Go line by line through the data and copy those with the word "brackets".

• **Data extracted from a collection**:
* * *
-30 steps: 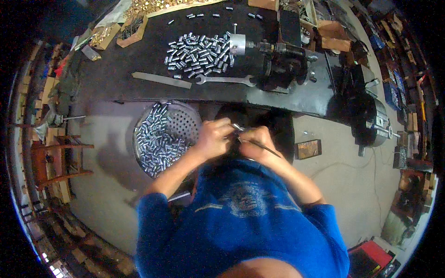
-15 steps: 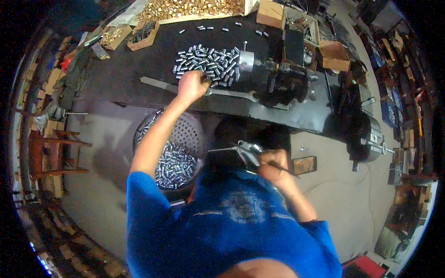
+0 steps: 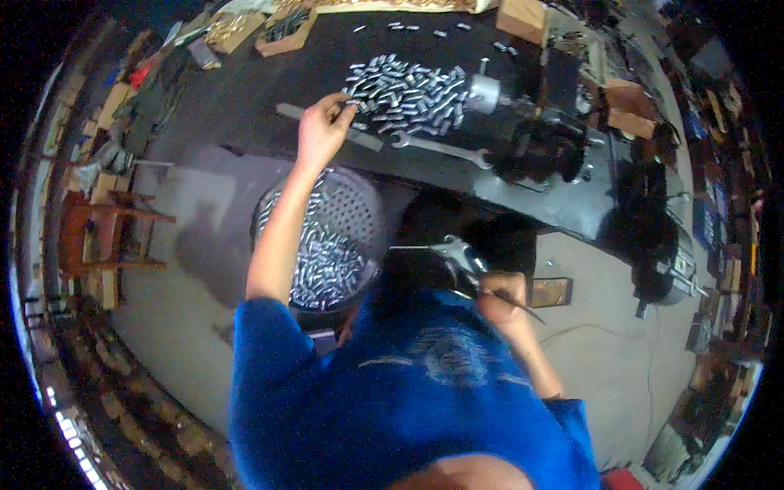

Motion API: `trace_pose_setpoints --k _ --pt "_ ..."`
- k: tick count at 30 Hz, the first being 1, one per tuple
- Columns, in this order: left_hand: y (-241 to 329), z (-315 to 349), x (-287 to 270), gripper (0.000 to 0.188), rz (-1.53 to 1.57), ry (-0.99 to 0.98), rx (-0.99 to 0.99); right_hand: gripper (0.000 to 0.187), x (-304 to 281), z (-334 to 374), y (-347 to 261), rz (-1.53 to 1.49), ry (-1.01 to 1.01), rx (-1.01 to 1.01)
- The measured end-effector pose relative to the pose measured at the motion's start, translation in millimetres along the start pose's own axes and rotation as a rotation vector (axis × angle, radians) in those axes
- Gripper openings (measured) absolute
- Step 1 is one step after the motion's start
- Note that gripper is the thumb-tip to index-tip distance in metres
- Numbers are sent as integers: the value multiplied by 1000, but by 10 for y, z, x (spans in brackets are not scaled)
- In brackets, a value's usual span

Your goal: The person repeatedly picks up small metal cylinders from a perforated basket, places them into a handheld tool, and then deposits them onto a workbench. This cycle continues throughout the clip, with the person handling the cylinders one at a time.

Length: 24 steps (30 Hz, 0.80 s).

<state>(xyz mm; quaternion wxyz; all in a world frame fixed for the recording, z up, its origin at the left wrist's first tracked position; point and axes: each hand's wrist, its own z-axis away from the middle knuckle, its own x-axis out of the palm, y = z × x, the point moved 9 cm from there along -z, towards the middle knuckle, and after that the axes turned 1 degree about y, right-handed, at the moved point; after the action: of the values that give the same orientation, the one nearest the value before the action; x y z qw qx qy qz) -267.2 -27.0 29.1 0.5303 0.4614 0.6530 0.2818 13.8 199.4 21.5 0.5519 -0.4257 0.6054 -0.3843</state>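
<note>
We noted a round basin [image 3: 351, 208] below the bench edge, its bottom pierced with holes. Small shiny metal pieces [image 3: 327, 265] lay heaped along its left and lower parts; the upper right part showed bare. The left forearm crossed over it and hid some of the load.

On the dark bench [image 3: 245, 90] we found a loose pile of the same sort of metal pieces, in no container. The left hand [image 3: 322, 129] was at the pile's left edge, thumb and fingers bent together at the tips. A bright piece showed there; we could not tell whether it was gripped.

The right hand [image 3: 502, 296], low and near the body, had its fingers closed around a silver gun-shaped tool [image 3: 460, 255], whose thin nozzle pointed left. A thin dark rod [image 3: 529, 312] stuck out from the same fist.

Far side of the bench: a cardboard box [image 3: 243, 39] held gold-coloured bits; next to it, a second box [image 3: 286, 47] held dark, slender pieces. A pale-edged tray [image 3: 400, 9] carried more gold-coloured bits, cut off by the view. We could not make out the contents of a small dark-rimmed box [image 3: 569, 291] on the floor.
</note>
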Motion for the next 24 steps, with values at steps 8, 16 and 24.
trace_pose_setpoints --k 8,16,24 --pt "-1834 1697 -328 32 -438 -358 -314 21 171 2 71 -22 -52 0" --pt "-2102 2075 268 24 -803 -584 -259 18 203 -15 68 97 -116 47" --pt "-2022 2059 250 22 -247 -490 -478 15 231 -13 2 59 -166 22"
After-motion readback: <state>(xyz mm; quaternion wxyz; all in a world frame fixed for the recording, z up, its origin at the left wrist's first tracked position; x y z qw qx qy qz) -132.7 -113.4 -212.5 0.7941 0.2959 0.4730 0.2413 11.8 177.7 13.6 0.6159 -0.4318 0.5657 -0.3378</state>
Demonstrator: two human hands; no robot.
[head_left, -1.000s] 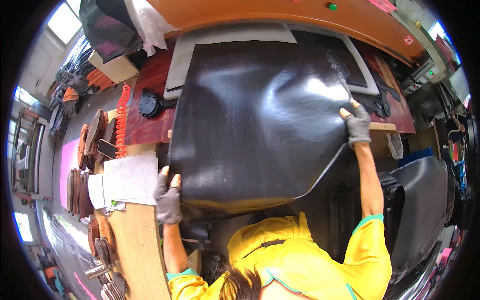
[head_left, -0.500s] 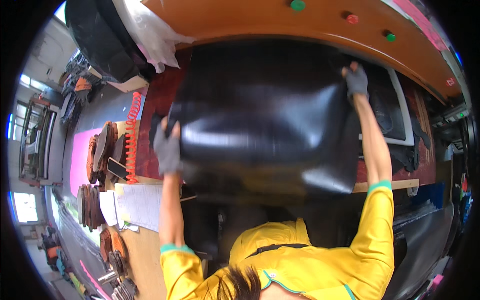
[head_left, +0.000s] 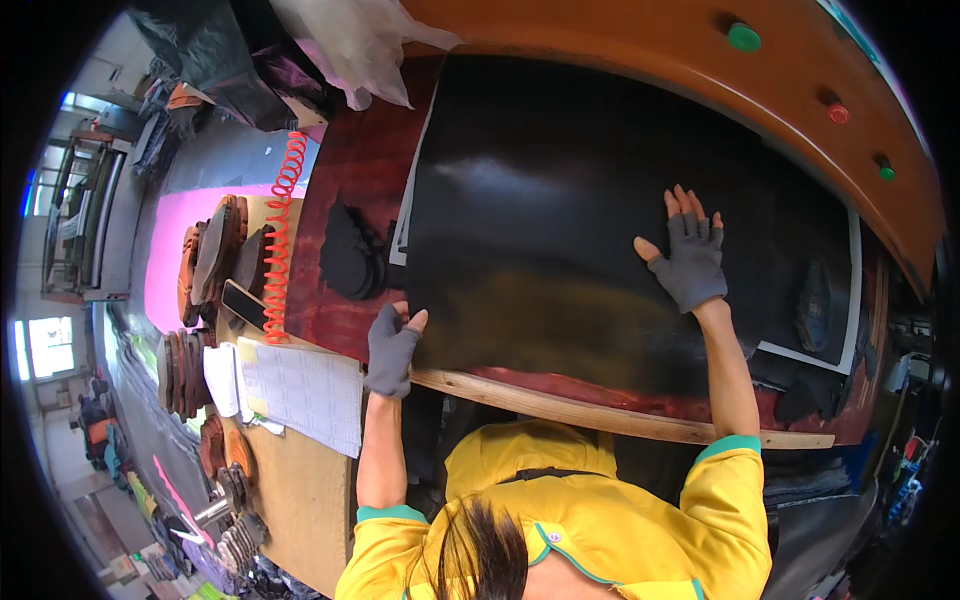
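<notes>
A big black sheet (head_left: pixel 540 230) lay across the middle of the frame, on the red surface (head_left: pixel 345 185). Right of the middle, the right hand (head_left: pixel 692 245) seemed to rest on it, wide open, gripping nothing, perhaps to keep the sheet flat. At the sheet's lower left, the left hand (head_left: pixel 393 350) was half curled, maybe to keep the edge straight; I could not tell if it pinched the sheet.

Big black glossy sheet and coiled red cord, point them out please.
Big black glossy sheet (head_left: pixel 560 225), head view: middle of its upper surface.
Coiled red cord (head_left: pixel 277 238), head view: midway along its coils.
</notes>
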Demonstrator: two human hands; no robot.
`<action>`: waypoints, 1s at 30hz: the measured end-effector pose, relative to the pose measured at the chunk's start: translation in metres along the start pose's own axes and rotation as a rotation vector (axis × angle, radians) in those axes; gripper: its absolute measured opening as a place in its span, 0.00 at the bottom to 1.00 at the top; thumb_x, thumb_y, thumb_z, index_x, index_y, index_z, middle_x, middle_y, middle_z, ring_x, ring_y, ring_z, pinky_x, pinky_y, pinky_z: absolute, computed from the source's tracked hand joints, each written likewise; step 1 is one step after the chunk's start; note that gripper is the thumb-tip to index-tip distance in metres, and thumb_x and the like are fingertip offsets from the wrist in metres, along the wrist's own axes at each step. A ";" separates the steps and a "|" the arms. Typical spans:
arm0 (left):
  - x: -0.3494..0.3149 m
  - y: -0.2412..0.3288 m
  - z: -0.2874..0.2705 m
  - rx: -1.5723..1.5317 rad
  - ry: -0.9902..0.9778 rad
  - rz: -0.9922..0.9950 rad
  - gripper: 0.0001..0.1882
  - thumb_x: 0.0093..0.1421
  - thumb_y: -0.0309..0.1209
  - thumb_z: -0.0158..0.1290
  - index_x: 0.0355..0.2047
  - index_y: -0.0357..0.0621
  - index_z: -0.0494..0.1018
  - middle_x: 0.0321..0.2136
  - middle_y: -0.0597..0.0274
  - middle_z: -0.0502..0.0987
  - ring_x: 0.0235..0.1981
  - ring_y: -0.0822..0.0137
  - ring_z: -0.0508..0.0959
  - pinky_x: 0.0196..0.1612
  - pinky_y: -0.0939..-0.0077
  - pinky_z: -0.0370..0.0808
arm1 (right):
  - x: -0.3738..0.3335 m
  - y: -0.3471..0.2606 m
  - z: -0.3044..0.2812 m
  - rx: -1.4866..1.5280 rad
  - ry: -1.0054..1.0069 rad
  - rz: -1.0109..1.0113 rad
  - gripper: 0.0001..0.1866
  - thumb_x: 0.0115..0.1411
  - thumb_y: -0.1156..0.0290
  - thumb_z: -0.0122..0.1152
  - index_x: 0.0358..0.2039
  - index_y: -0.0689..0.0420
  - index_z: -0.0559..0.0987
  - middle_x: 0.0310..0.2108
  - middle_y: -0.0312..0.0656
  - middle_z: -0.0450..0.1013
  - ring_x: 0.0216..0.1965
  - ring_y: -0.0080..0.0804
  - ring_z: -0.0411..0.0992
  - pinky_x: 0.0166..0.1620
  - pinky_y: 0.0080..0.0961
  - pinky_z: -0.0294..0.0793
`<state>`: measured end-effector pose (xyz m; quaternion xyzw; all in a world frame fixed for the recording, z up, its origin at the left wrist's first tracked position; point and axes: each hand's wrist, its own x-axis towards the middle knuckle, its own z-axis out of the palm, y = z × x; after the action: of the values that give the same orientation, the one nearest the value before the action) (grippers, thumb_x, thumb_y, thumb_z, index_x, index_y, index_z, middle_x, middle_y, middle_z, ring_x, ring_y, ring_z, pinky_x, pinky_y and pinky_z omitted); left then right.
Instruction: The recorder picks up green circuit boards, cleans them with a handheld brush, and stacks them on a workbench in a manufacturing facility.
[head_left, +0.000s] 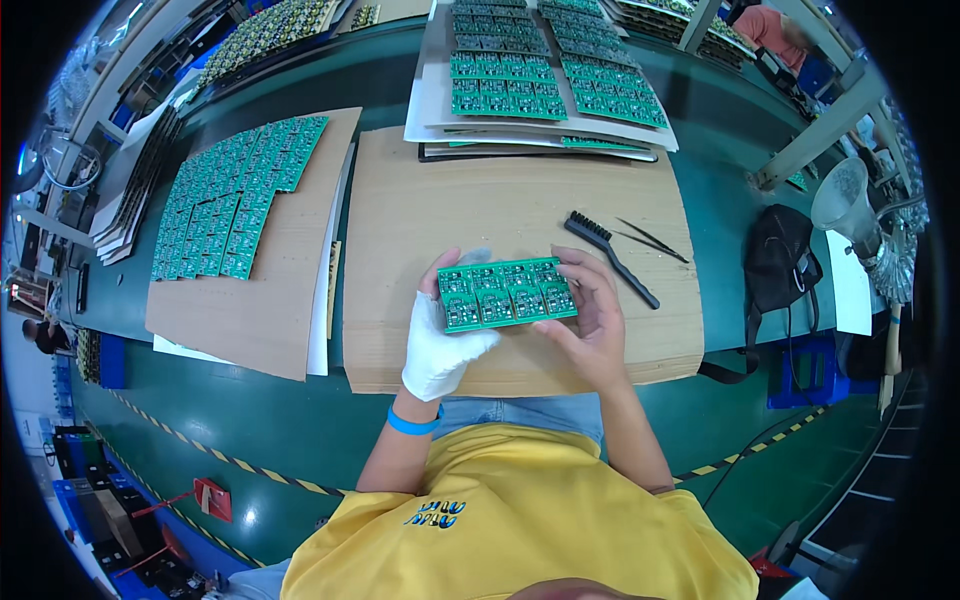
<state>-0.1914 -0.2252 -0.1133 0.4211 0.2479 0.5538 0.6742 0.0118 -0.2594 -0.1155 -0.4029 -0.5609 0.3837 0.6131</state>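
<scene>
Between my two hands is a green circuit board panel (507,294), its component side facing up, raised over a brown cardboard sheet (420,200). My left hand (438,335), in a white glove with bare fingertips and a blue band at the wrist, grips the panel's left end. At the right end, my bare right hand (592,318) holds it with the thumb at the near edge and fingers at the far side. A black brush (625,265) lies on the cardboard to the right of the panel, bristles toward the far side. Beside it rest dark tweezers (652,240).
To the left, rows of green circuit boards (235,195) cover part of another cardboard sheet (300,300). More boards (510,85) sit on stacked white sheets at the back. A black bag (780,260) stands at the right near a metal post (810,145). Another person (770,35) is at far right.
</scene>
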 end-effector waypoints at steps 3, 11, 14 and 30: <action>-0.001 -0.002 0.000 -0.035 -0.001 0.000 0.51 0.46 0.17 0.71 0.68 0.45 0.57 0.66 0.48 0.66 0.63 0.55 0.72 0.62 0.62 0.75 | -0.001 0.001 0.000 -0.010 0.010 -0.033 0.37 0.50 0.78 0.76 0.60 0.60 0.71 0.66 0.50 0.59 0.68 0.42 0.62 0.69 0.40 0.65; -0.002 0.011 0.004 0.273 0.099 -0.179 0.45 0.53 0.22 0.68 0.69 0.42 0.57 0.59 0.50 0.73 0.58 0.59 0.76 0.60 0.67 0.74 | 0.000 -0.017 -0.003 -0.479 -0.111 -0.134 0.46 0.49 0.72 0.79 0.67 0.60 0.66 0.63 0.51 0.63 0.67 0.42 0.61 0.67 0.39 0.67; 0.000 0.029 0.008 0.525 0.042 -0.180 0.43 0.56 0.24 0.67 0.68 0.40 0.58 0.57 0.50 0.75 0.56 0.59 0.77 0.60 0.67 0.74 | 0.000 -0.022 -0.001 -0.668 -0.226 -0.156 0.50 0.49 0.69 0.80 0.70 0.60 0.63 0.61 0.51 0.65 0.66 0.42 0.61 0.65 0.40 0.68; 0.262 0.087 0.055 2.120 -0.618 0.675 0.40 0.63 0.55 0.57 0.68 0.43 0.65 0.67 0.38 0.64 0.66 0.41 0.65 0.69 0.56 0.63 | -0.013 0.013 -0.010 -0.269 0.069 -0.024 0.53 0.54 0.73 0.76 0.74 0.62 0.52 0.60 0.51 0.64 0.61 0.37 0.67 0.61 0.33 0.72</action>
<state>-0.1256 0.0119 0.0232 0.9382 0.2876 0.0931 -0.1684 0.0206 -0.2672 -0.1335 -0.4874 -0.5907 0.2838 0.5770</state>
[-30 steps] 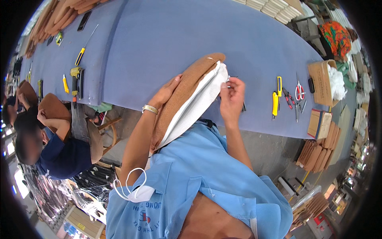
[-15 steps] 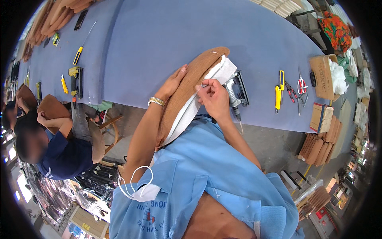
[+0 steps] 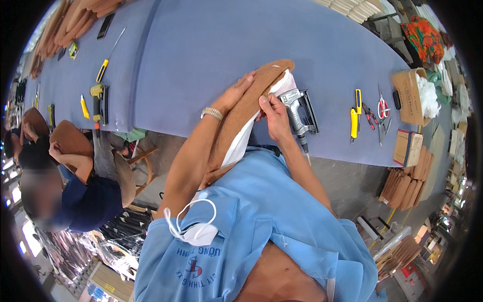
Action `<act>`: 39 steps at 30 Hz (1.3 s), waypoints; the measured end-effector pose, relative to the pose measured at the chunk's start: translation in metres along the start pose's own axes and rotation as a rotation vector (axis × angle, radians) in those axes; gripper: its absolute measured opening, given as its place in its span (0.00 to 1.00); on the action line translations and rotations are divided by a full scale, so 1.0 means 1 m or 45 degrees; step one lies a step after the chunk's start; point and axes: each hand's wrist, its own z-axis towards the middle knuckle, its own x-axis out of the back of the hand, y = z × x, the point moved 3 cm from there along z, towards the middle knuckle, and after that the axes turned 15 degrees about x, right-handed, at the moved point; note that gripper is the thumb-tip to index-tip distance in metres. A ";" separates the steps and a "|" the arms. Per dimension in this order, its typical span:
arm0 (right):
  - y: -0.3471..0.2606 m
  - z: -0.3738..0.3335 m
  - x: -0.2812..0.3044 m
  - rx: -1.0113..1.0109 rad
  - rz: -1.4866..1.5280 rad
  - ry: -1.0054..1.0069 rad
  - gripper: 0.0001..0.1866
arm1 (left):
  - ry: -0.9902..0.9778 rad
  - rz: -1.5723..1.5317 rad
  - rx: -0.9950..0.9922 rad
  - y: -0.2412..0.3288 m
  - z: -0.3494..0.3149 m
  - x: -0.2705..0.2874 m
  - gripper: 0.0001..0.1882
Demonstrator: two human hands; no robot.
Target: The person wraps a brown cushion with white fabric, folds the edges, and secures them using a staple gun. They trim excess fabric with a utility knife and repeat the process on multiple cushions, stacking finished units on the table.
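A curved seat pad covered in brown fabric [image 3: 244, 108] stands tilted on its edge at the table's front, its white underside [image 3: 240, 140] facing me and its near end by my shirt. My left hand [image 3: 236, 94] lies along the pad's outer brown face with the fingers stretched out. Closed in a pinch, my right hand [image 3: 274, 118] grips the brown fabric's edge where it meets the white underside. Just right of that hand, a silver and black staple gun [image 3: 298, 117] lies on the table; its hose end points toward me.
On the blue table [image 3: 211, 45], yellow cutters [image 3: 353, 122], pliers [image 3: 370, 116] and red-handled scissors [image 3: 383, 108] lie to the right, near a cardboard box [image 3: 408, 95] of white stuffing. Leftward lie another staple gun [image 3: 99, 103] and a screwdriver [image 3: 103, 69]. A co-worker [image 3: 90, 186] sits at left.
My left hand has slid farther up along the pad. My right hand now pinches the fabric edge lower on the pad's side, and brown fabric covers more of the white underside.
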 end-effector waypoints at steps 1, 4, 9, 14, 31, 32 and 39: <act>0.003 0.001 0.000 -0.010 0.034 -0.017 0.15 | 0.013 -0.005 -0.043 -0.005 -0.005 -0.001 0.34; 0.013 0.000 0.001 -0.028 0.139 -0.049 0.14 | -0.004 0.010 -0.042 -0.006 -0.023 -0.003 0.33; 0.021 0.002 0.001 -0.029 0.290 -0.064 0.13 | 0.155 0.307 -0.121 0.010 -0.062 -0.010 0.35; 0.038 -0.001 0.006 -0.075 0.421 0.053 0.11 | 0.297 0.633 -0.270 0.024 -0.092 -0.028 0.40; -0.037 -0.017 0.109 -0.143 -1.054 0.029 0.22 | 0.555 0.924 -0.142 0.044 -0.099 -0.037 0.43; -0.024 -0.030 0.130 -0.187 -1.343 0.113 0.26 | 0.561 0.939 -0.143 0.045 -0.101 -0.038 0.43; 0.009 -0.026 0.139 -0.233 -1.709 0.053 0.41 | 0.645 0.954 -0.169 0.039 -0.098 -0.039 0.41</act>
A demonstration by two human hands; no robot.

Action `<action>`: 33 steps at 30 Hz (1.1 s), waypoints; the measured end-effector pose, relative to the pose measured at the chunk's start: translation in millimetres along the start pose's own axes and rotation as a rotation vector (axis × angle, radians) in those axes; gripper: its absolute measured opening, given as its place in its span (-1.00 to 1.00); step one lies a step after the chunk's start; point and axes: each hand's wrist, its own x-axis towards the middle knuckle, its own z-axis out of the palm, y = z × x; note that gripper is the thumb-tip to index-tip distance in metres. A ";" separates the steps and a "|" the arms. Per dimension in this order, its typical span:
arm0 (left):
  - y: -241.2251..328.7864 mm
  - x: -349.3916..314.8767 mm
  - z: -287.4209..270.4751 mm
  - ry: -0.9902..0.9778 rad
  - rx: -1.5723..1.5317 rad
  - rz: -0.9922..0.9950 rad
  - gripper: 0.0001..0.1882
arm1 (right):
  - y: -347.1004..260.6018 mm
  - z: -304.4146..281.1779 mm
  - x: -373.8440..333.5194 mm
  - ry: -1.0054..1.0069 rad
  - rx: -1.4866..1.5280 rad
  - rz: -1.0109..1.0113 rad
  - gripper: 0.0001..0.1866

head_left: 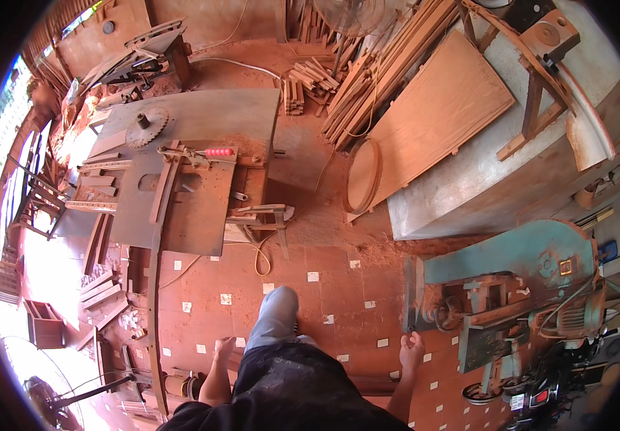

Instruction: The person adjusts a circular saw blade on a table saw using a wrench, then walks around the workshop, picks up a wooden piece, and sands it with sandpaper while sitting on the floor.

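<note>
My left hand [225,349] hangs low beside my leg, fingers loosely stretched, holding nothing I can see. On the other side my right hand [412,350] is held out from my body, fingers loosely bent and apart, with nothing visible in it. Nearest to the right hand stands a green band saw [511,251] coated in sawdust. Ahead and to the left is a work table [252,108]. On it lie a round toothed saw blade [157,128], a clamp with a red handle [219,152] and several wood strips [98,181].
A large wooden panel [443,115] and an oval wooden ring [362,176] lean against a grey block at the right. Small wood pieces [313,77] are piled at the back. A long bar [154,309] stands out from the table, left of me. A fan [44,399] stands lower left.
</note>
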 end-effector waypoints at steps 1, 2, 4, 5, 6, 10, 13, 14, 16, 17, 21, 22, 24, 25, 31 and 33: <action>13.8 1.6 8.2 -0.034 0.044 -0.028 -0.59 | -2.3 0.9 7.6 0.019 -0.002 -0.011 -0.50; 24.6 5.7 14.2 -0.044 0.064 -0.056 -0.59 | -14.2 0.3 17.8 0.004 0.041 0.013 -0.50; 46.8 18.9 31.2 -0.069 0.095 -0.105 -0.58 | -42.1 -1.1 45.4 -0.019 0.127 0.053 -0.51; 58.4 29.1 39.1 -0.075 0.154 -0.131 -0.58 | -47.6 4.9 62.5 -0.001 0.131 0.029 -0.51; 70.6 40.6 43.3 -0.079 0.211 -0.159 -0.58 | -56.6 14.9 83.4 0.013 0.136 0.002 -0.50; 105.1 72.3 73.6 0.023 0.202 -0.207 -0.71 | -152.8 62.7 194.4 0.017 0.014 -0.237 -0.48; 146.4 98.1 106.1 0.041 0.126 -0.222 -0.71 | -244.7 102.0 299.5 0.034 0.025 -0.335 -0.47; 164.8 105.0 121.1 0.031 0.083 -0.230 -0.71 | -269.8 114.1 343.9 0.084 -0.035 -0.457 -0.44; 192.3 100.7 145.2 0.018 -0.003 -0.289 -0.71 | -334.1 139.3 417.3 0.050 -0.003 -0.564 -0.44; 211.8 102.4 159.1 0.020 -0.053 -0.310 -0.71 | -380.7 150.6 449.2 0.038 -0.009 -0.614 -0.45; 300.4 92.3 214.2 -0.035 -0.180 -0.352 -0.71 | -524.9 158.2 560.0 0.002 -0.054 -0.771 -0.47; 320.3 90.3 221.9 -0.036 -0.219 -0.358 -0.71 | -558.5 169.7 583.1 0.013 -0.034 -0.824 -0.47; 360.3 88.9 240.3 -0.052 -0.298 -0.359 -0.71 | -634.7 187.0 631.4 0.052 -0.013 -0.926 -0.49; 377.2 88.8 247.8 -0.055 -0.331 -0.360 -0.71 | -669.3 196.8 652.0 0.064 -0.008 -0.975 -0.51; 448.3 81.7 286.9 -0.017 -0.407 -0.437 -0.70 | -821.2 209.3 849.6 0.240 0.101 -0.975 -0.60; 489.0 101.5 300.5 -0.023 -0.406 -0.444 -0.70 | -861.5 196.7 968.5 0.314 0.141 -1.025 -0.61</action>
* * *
• **Written response**:
- Numbers are sent as integers: the value multiplied by 1000, but by 10 for y, z, x (spans in brackets are not scaled)
- In brackets, a value's usual span

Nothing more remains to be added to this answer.